==== Provided material ====
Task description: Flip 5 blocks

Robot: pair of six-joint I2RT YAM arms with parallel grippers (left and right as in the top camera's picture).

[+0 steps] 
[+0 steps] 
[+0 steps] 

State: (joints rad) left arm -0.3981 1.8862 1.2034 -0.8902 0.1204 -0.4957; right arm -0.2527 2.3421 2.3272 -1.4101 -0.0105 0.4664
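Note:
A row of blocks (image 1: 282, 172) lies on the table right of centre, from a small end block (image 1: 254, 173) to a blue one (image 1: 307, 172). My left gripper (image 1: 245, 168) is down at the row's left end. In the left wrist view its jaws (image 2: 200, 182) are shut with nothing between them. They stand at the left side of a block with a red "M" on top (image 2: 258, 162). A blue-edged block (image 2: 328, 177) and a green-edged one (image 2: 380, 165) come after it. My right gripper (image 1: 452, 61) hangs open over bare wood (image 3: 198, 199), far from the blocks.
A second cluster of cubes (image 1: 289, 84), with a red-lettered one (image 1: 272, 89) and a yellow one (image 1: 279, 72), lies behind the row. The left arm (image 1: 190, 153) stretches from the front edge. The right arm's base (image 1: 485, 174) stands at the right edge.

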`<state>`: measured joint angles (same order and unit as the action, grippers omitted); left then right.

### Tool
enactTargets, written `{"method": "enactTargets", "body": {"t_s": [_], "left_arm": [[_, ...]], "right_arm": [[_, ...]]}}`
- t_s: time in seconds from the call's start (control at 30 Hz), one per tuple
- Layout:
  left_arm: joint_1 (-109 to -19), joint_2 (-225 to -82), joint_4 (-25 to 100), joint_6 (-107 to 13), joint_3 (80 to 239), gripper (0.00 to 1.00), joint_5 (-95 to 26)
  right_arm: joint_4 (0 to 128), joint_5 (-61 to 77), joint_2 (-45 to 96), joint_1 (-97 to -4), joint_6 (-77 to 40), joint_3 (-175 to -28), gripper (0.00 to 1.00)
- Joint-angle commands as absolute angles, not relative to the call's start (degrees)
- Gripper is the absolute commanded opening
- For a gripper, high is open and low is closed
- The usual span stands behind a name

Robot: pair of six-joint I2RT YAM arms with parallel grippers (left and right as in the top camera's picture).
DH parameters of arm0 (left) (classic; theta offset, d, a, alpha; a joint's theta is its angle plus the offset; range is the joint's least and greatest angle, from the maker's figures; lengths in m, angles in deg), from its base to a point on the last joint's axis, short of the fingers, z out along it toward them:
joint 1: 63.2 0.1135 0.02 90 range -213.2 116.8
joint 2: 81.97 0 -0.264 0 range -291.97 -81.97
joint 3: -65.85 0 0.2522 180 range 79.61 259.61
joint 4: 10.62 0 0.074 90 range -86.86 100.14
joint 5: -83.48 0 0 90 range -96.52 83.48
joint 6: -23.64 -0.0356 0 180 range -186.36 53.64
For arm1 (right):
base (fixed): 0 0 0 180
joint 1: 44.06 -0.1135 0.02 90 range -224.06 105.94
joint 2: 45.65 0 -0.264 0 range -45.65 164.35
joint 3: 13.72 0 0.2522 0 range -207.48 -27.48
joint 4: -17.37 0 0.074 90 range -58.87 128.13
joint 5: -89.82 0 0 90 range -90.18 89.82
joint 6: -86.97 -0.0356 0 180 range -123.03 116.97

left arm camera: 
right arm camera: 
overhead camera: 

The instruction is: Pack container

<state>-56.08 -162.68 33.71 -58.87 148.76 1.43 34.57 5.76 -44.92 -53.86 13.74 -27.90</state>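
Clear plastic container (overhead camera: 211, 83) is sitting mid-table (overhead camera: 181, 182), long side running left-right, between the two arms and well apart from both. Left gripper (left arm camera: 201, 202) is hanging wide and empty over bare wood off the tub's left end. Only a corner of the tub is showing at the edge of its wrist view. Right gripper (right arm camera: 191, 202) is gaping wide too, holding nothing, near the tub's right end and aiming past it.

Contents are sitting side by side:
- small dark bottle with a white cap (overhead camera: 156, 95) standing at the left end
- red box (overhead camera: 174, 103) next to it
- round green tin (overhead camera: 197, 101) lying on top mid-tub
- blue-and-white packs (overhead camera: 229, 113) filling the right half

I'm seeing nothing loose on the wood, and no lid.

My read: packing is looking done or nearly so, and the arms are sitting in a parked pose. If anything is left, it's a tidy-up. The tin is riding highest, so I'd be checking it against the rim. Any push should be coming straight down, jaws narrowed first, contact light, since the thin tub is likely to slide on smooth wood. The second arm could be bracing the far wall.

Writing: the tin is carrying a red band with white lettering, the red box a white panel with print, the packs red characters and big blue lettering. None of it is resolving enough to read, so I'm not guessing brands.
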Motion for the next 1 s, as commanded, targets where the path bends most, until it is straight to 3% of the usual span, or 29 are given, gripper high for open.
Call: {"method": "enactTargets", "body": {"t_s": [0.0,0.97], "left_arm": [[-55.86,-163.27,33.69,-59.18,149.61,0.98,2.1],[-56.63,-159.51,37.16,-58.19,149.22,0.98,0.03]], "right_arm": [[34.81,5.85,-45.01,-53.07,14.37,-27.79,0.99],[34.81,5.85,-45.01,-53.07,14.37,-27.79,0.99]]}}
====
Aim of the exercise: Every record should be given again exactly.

Answer to this task:
Task description: Flip 5 blocks

Robot: pair of six-joint I2RT YAM arms with parallel grippers (left and right as in the top camera's picture).

[+0 steps] 
[+0 steps] 
[+0 steps] 

State: (joints rad) left arm -0.3981 1.8862 1.2034 -0.8902 0.1204 -0.4957; right arm -0.2527 2.3421 2.3272 -1.4101 -0.0105 0.4664
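Note:
A row of blocks (image 1: 282, 172) lies on the table right of centre, from a small end block (image 1: 254, 173) to a blue one (image 1: 307, 172). My left gripper (image 1: 245, 168) is down at the row's left end. In the left wrist view its jaws (image 2: 200, 182) are shut with nothing between them. They stand at the left side of a block with a red "M" on top (image 2: 258, 162). A blue-edged block (image 2: 328, 177) and a green-edged one (image 2: 380, 165) come after it. My right gripper (image 1: 452, 61) hangs open over bare wood (image 3: 198, 199), far from the blocks.
A second cluster of cubes (image 1: 289, 84), with a red-lettered one (image 1: 272, 89) and a yellow one (image 1: 279, 72), lies behind the row. The left arm (image 1: 190, 153) stretches from the front edge. The right arm's base (image 1: 485, 174) stands at the right edge.
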
`<state>`: measured joint angles (same order and unit as the action, grippers omitted); left then right.

### Tool
enactTargets, written `{"method": "enactTargets", "body": {"t_s": [_], "left_arm": [[_, ...]], "right_arm": [[_, ...]]}}`
- t_s: time in seconds from the call's start (control at 30 Hz), one per tuple
- Layout:
  left_arm: joint_1 (-109 to -19), joint_2 (-225 to -82), joint_4 (-25 to 100), joint_6 (-107 to 13), joint_3 (80 to 239), gripper (0.00 to 1.00), joint_5 (-95 to 26)
  right_arm: joint_4 (0 to 128), joint_5 (-61 to 77), joint_2 (-45 to 96), joint_1 (-97 to -4), joint_6 (-77 to 40), joint_3 (-175 to -28), gripper (0.00 to 1.00)
- Joint-angle commands as absolute angles, not relative to the call's start (degrees)
- Gripper is the absolute commanded opening
- For a gripper, high is open and low is closed
- The usual span stands behind a name

Robot: pair of six-joint I2RT YAM arms with parallel grippers (left and right as in the top camera's picture).
DH parameters of arm0 (left) (classic; theta offset, d, a, alpha; a joint's theta is its angle plus the offset; range is the joint's least and greatest angle, from the maker's figures; lengths in m, angles in deg), from its base to a point on the last joint's axis, short of the fingers, z out along it toward them:
joint 1: 63.2 0.1135 0.02 90 range -213.2 116.8
joint 2: 81.97 0 -0.264 0 range -291.97 -81.97
joint 3: -65.85 0 0.2522 180 range 79.61 259.61
joint 4: 10.62 0 0.074 90 range -86.86 100.14
joint 5: -83.48 0 0 90 range -96.52 83.48
joint 6: -23.64 -0.0356 0 180 range -186.36 53.64
For arm1 (right):
base (fixed): 0 0 0 180
joint 1: 44.06 -0.1135 0.02 90 range -224.06 105.94
joint 2: 45.65 0 -0.264 0 range -45.65 164.35
joint 3: 13.72 0 0.2522 0 range -207.48 -27.48
joint 4: -17.37 0 0.074 90 range -58.87 128.13
joint 5: -89.82 0 0 90 range -90.18 89.82
joint 6: -86.97 -0.0356 0 180 range -123.03 116.97

left arm camera: 
right arm camera: 
overhead camera: 

The instruction is: Pack container

<state>-56.08 -162.68 33.71 -58.87 148.76 1.43 34.57 5.76 -44.92 -53.86 13.74 -27.90</state>
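Clear plastic container (overhead camera: 211, 83) is sitting mid-table (overhead camera: 181, 182), long side running left-right, between the two arms and well apart from both. Left gripper (left arm camera: 201, 202) is hanging wide and empty over bare wood off the tub's left end. Only a corner of the tub is showing at the edge of its wrist view. Right gripper (right arm camera: 191, 202) is gaping wide too, holding nothing, near the tub's right end and aiming past it.

Contents are sitting side by side:
- small dark bottle with a white cap (overhead camera: 156, 95) standing at the left end
- red box (overhead camera: 174, 103) next to it
- round green tin (overhead camera: 197, 101) lying on top mid-tub
- blue-and-white packs (overhead camera: 229, 113) filling the right half

I'm seeing nothing loose on the wood, and no lid.

My read: packing is looking done or nearly so, and the arms are sitting in a parked pose. If anything is left, it's a tidy-up. The tin is riding highest, so I'd be checking it against the rim. Any push should be coming straight down, jaws narrowed first, contact light, since the thin tub is likely to slide on smooth wood. The second arm could be bracing the far wall.

Writing: the tin is carrying a red band with white lettering, the red box a white panel with print, the packs red characters and big blue lettering. None of it is resolving enough to read, so I'm not guessing brands.
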Motion for the next 1 s, as commanded, targets where the path bends most, until it is straight to 3% of the usual span, or 29 are given, gripper high for open.
Call: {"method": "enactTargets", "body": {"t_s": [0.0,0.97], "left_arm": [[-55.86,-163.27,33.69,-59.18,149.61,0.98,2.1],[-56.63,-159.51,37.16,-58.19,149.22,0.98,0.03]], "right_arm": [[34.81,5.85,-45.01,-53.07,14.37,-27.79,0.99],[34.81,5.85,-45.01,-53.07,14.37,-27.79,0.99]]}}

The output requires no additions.